Pair Corralation between Ramkhamhaeng Hospital and Wattanapat Hospital
Assuming the 90 days trading horizon Ramkhamhaeng Hospital Public is expected to under-perform the Wattanapat Hospital. But the stock apears to be less risky and, when comparing its historical volatility, Ramkhamhaeng Hospital Public is 1.18 times less risky than Wattanapat Hospital. The stock trades about -0.14 of its potential returns per unit of risk. The Wattanapat Hospital Trang is currently generating about -0.1 of returns per unit of risk over similar time horizon. If you would invest 1,080 in Wattanapat Hospital Trang on September 13, 2024 and sell it today you would lose (145.00) from holding Wattanapat Hospital Trang or give up 13.43% of portfolio value over 90 days.

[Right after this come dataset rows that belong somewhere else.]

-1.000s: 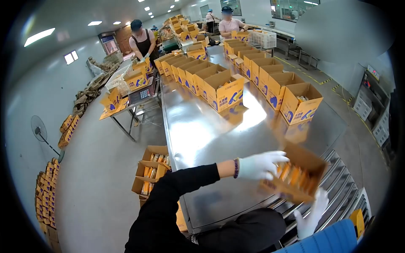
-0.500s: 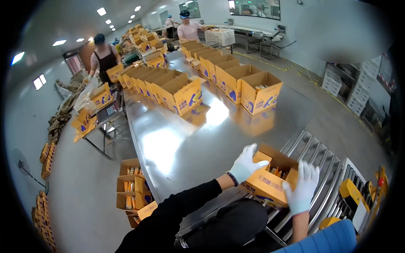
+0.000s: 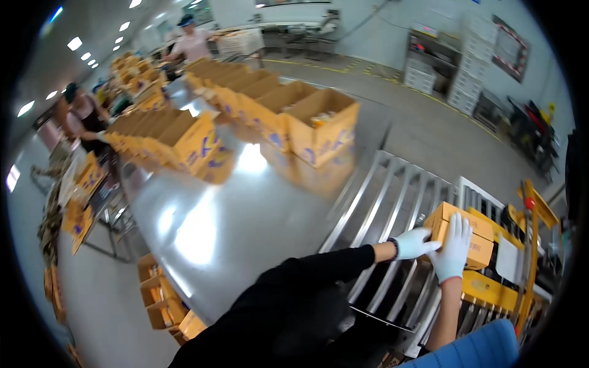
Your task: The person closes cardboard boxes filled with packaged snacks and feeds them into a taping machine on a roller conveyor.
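Observation:
A small orange carton (image 3: 480, 246) stands with its top flaps folded down, where the roller conveyor (image 3: 392, 202) meets a yellow-trimmed machine (image 3: 491, 289). My right hand (image 3: 453, 248), in a white glove, lies flat over the carton's top and near edge, fingers stretched out. Against the carton's left side rests my left hand (image 3: 415, 243), also white-gloved, its fingers extended and slightly blurred. The two hands nearly touch. The carton's contents are hidden under the flaps.
Open orange cartons (image 3: 322, 126) stand in rows on the steel table (image 3: 245, 245). More filled cartons (image 3: 161, 297) sit low at the table's left. An upright yellow bar with a red knob (image 3: 529, 203) rises beside the machine. Two co-workers (image 3: 190, 43) stand farther back.
The carton has moved right, off the near rollers to the machine, and its open flaps are now folded down. Both hands have moved right with it. My view has turned right.

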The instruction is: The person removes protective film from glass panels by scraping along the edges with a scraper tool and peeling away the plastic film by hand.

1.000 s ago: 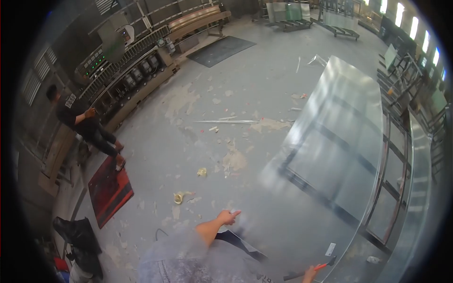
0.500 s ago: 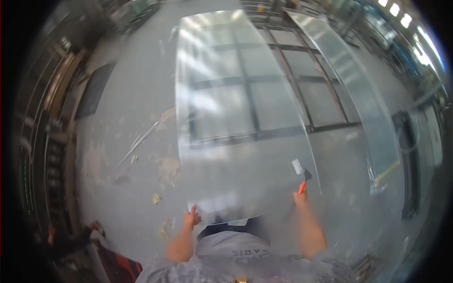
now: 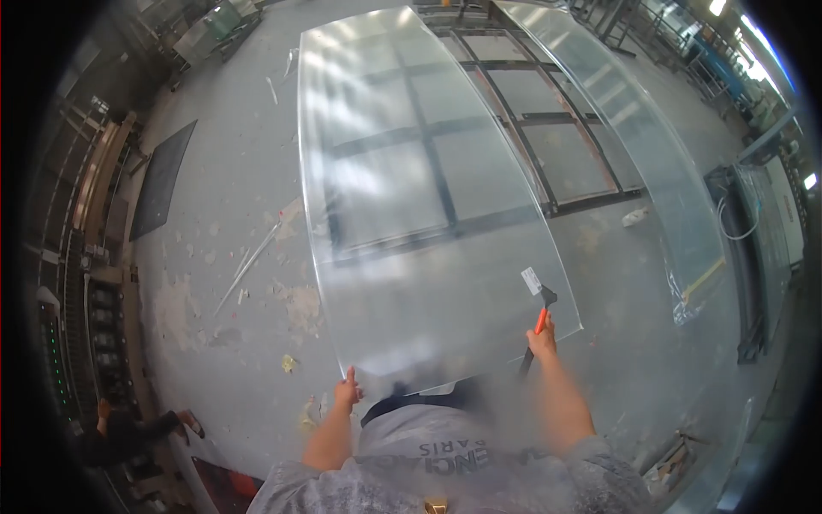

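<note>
A large clear plastic-looking sheet (image 3: 428, 300) stretches away from my body, its near edge just in front of my shirt. My left hand (image 3: 347, 392) is closed at the near left corner of this sheet, thumb along the top and fingers curled at the edge. Close to the near right corner, my right hand (image 3: 541, 340) is wrapped around a scraper-like tool (image 3: 543, 319) with an orange neck and dark head. The dark end of its handle sticks out below my fist. A white label (image 3: 531, 281) lies on the sheet beside the tool's head.
A dark metal frame (image 3: 548, 206) lies under and right of the sheet. Another clear sheet (image 3: 638, 128) runs along the right. Thin strips (image 3: 248, 264) and scraps litter the floor at left. Another person's arm (image 3: 163, 426) shows at lower left, near machinery (image 3: 103, 325).
The view has shifted slightly, so the sheet and frame sit a little further left and higher. Both hands keep their holds, and the tool's head stays near the label.
</note>
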Motion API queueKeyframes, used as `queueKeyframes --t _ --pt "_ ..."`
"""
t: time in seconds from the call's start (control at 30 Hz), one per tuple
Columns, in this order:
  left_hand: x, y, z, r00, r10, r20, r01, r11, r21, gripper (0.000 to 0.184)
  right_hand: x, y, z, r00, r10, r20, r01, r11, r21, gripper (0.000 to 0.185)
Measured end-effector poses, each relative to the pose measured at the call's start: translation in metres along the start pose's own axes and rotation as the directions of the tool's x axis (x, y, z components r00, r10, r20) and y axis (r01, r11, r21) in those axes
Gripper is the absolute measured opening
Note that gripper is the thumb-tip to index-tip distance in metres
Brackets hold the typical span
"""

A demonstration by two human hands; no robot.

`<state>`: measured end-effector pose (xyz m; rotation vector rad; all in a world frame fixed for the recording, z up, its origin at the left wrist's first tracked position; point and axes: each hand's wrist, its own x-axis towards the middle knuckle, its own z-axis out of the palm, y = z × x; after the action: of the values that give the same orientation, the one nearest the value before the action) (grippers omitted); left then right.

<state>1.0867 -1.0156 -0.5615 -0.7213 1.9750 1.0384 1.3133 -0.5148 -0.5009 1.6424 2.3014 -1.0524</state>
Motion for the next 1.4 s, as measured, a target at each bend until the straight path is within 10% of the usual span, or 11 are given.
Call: queueKeyframes --t 0.47,0.57,0.6,0.67,1.27,1.4 --pt "0.002 -0.001 0.005 0.999 0.053 0.001 -0.052 0.977 0.206 0.088 0.057 0.077 0.046 0.980 -0.180 -0.083 0.185 0.981 0.056 0.087" --pt "0.043 -0.021 0.012 0.994 0.106 -0.017 -0.080 0.842 0.534 0.093 0.120 0.155 0.073 0.958 -0.069 0.278 -0.039 0.930 0.364 0.030" --pt "0.061 -0.035 0.018 0.978 0.205 0.039 -0.194 0.825 0.530 0.097 0.093 0.119 0.059 0.989 -0.066 0.135 -0.023 0.819 0.574 0.013" --pt "0.026 -0.009 0.017 0.984 0.174 -0.048 -0.139 0.899 0.415 0.099 0.155 0.196 0.081 0.951 -0.309 0.004 0.308 0.949 0.065 0.075" --pt "0.024 -0.018 0.002 0.994 0.111 -0.015 -0.104 0.965 0.242 0.081 0.108 0.123 0.058 0.969 -0.041 0.242 0.000 0.987 0.164 0.019" --pt "0.008 -0.020 -0.008 0.993 0.119 0.025 -0.120 0.991 0.065 0.077 0.031 0.031 0.016 0.999 -0.041 0.034 0.031 0.966 0.257 0.082"
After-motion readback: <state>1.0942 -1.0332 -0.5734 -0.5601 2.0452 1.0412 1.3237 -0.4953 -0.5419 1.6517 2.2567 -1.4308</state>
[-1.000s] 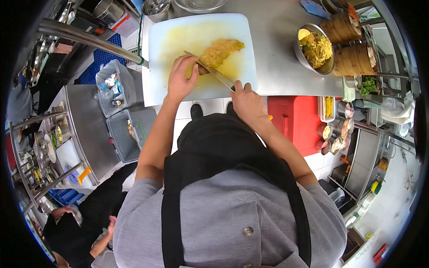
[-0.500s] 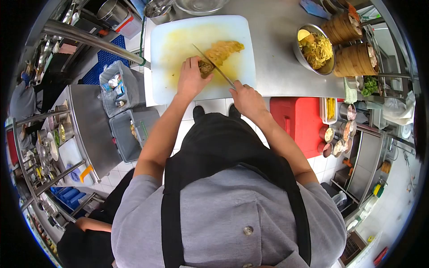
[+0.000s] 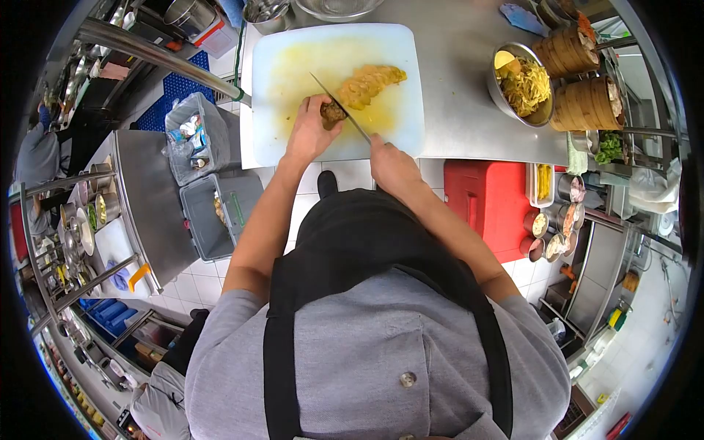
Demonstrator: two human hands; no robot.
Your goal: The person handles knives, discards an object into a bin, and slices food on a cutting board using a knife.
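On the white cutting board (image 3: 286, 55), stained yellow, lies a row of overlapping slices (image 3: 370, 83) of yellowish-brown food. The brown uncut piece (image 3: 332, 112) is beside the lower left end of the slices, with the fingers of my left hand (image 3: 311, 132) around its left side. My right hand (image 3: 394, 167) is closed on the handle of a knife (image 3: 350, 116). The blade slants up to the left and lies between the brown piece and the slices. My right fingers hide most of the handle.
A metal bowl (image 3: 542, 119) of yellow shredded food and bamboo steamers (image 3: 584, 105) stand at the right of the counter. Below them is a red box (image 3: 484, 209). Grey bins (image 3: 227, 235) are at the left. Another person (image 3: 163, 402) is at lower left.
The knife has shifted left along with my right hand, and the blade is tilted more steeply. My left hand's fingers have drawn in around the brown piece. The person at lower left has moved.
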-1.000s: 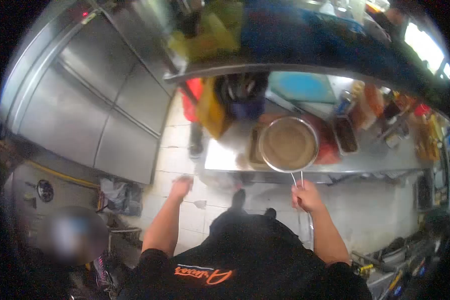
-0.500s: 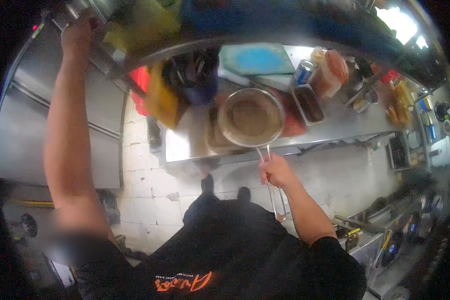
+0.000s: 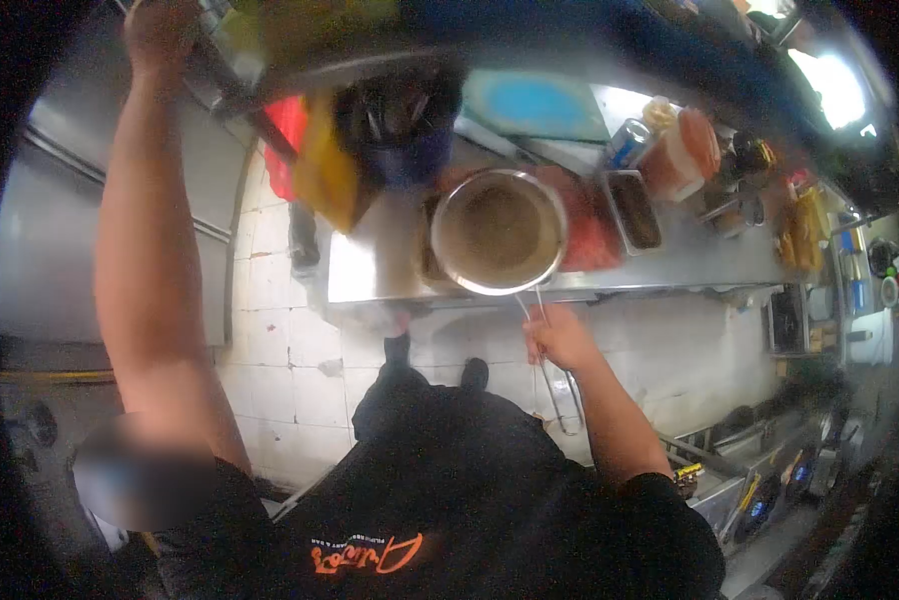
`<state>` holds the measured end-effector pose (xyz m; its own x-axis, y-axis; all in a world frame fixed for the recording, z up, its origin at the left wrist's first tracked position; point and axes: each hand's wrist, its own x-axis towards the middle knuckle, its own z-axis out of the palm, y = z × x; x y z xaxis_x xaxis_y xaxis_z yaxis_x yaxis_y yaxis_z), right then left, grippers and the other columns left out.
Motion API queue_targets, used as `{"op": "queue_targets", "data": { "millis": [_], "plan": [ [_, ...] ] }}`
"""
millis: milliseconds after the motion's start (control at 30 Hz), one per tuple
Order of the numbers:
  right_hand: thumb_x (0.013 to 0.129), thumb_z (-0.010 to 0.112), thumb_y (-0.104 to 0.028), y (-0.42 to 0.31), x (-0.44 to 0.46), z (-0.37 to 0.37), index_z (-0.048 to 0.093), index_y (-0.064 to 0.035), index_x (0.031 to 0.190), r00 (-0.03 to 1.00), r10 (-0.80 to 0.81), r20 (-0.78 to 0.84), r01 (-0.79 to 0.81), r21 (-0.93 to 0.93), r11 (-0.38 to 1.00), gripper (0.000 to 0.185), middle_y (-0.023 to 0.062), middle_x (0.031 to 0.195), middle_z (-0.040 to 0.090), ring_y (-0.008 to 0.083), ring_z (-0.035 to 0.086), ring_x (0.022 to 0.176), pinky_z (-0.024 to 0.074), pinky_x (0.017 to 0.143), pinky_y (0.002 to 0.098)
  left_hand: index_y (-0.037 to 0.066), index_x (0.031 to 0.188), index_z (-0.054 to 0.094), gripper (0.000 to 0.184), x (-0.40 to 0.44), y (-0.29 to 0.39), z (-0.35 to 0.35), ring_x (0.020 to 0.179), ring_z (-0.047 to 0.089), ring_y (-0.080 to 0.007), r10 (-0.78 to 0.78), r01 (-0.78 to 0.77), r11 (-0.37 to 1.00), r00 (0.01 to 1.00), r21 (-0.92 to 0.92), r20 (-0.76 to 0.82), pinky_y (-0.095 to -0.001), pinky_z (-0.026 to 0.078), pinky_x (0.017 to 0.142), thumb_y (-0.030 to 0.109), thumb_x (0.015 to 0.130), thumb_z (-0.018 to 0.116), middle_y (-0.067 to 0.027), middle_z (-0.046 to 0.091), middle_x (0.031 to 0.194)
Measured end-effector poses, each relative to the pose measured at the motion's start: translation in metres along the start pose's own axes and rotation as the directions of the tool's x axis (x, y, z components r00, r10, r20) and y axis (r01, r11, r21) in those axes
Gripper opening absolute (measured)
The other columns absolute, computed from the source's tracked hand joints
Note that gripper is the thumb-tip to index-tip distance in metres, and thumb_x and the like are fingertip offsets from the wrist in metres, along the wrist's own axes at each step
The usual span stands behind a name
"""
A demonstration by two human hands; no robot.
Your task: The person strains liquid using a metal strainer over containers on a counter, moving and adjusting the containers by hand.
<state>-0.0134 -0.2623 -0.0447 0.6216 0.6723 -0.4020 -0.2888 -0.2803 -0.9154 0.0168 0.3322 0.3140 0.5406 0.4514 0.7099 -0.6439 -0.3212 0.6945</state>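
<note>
Sieve: I have the round sieve (image 3: 500,230) up over the near edge of the steel counter (image 3: 355,270), towards its left corner, mesh facing the camera; whether anything lies in it I can't tell.
Right hand: my right hand (image 3: 560,340) is closed round the long wire handle, just off that near edge – fingers wrapped, a narrow grip.
Left hand: my left hand (image 3: 160,35) is stretched far out to the upper left, by the steel cabinet (image 3: 60,220); blurred up there, so I can't tell whether it grips anything.
Step in hand: holding the sieve out with one hand while the other arm reaches away, as I judge it.
Next move: any shift calls for a firm wrist and a level rim, since all the weight hangs out front.
In the way: the overhead shelf (image 3: 360,72) cuts across above the counter, and a metal container (image 3: 427,245) sits partly behind the sieve's left rim – little room for a swing.
Right of the sieve: a red item (image 3: 590,230), then a metal pan of something dark (image 3: 633,215) near the front edge, a can (image 3: 627,140) and an orange tub (image 3: 683,155) further back.
Far side: a blue-topped board (image 3: 535,100).
</note>
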Motion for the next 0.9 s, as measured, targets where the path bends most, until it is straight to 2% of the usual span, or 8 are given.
{"op": "queue_targets", "data": {
  "millis": [133, 233, 300, 367, 467, 667, 800, 900],
  "plan": [
    [0.092, 0.06, -0.018, 0.001, 0.004, 0.012, 0.056, 0.0013, 0.091, 0.999, 0.0, -0.05, 0.01, 0.196, 0.98, 0.02, 0.0078, 0.057, 0.058, 0.0177, 0.058, 0.047, 0.0453, 0.045, 0.0307, 0.002, 0.08, 0.064, 0.03, -0.018, 0.016, 0.038, 0.055, 0.049, -0.0187, 0.259, -0.081, 0.756, 0.948, 0.65, -0.183, -0.0388, 0.04, 0.053, 0.029, 0.093, 0.06, -0.0064, 0.059, 0.067],
    [0.092, 0.06, -0.018, 0.008, 0.0, 0.005, 0.055, 0.0004, 0.091, 0.999, -0.009, -0.03, 0.011, 0.079, 0.997, 0.019, 0.0071, 0.058, 0.058, 0.0175, 0.058, 0.048, 0.0453, 0.045, 0.0305, 0.006, 0.107, 0.069, 0.035, -0.008, 0.002, -0.007, 0.082, 0.067, -0.018, 0.32, -0.491, -0.488, 0.669, 0.722, 0.671, -0.0351, 0.053, 0.08, 0.035, 0.098, 0.051, -0.005, 0.072, 0.098],
    [0.092, 0.06, -0.018, 0.013, 0.0, 0.006, 0.055, -0.0001, 0.091, 1.0, 0.007, -0.016, -0.007, 0.048, 0.999, 0.019, 0.0069, 0.059, 0.058, 0.0172, 0.058, 0.048, 0.0454, 0.045, 0.0304, 0.003, 0.111, 0.066, 0.034, -0.014, 0.001, 0.003, 0.085, 0.067, -0.0202, 0.353, -0.465, -0.252, 0.772, 0.849, 0.528, -0.0351, 0.053, 0.08, 0.031, 0.097, 0.052, -0.0079, 0.07, 0.101],
    [0.092, 0.06, -0.018, 0.01, 0.003, 0.001, 0.056, -0.0005, 0.092, 0.997, 0.051, -0.059, -0.042, 0.151, 0.988, 0.018, 0.0069, 0.059, 0.057, 0.0168, 0.058, 0.048, 0.0459, 0.045, 0.0301, 0.0, 0.115, 0.063, 0.035, -0.018, 0.0, 0.012, 0.088, 0.067, -0.0224, 0.169, -0.145, 0.763, 0.985, 0.63, 0.023, -0.035, 0.054, 0.08, 0.027, 0.096, 0.053, -0.0108, 0.069, 0.105],
    [0.092, 0.06, -0.017, -0.013, -0.007, 0.007, 0.056, -0.0015, 0.093, 0.998, 0.065, -0.016, -0.062, 0.123, 0.99, 0.016, 0.0069, 0.06, 0.058, 0.017, 0.058, 0.048, 0.047, 0.045, 0.0302, -0.005, 0.118, 0.062, 0.034, -0.034, 0.013, 0.034, 0.091, 0.068, -0.027, 0.015, 0.027, 0.946, 0.992, 0.324, -0.125, -0.0361, 0.055, 0.08, 0.019, 0.093, 0.057, -0.0153, 0.068, 0.106],
    [0.09, 0.06, -0.014, -0.005, -0.001, 0.012, 0.056, -0.0013, 0.092, 0.994, 0.088, -0.062, -0.084, 0.075, 0.994, 0.014, 0.0068, 0.062, 0.058, 0.0168, 0.058, 0.05, 0.0482, 0.046, 0.0305, 0.022, 0.128, 0.057, 0.04, -0.001, -0.004, -0.015, 0.078, 0.07, -0.0234, 0.286, -0.318, -0.468, 0.828, 0.824, 0.482, -0.0338, 0.056, 0.065, 0.021, 0.088, 0.058, -0.0047, 0.069, 0.098],
    [0.089, 0.061, -0.015, 0.012, -0.001, 0.008, 0.056, -0.0008, 0.093, 0.996, 0.056, -0.069, -0.049, 0.101, 0.994, 0.016, 0.0067, 0.062, 0.059, 0.0164, 0.059, 0.051, 0.0479, 0.047, 0.0303, 0.029, 0.126, 0.057, 0.042, 0.01, -0.011, -0.025, 0.071, 0.07, -0.0225, 0.334, -0.243, -0.697, 0.723, 0.675, 0.605, -0.0339, 0.056, 0.061, 0.022, 0.085, 0.06, -0.0018, 0.071, 0.086],
    [0.089, 0.061, -0.017, 0.0, -0.005, 0.009, 0.056, -0.0007, 0.095, 0.993, 0.061, -0.096, -0.06, 0.011, 0.998, 0.018, 0.0068, 0.062, 0.06, 0.0163, 0.059, 0.05, 0.0471, 0.046, 0.03, 0.031, 0.127, 0.057, 0.042, 0.008, -0.016, -0.025, 0.074, 0.069, -0.0224, 0.453, -0.41, -0.174, 0.774, 0.895, 0.443, -0.0336, 0.055, 0.063, 0.024, 0.085, 0.06, -0.0018, 0.071, 0.089]
  ]
}}
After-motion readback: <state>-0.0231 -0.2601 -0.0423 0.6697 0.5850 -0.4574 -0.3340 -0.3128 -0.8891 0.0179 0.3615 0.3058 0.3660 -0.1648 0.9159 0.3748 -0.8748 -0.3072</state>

Time Period | 3 Months [change] |
Direction | Moves Together |
Strength | Insignificant |
Accuracy | 100.0% |
Values | Daily Returns |
Ramkhamhaeng Hospital Public vs. Wattanapat Hospital Trang
Performance |
Timeline |
Ramkhamhaeng Hospital |
Wattanapat Hospital Trang |
Ramkhamhaeng Hospital and Wattanapat Hospital Volatility Contrast
Predicted Return Density |
Returns |
Pair Trading with Ramkhamhaeng Hospital and Wattanapat Hospital
The main advantage of trading using opposite Ramkhamhaeng Hospital and Wattanapat Hospital positions is that it hedges away some unsystematic risk. Because of two separate transactions, even if Ramkhamhaeng Hospital position performs unexpectedly, Wattanapat Hospital can make up some of the losses. Pair trading also minimizes risk from directional movements in the market. For example, if an entire industry or sector drops because of unexpected headlines, the short position in Wattanapat Hospital will offset losses from the drop in Wattanapat Hospital's long position.The idea behind Ramkhamhaeng Hospital Public and Wattanapat Hospital Trang pairs trading is to make the combined position market-neutral, meaning the overall market's direction will not affect its win or loss (or potential downside or upside). This can be achieved by designing a pairs trade with two highly correlated stocks or equities that operate in a similar space or sector, making it possible to obtain profits through simple and relatively low-risk investment.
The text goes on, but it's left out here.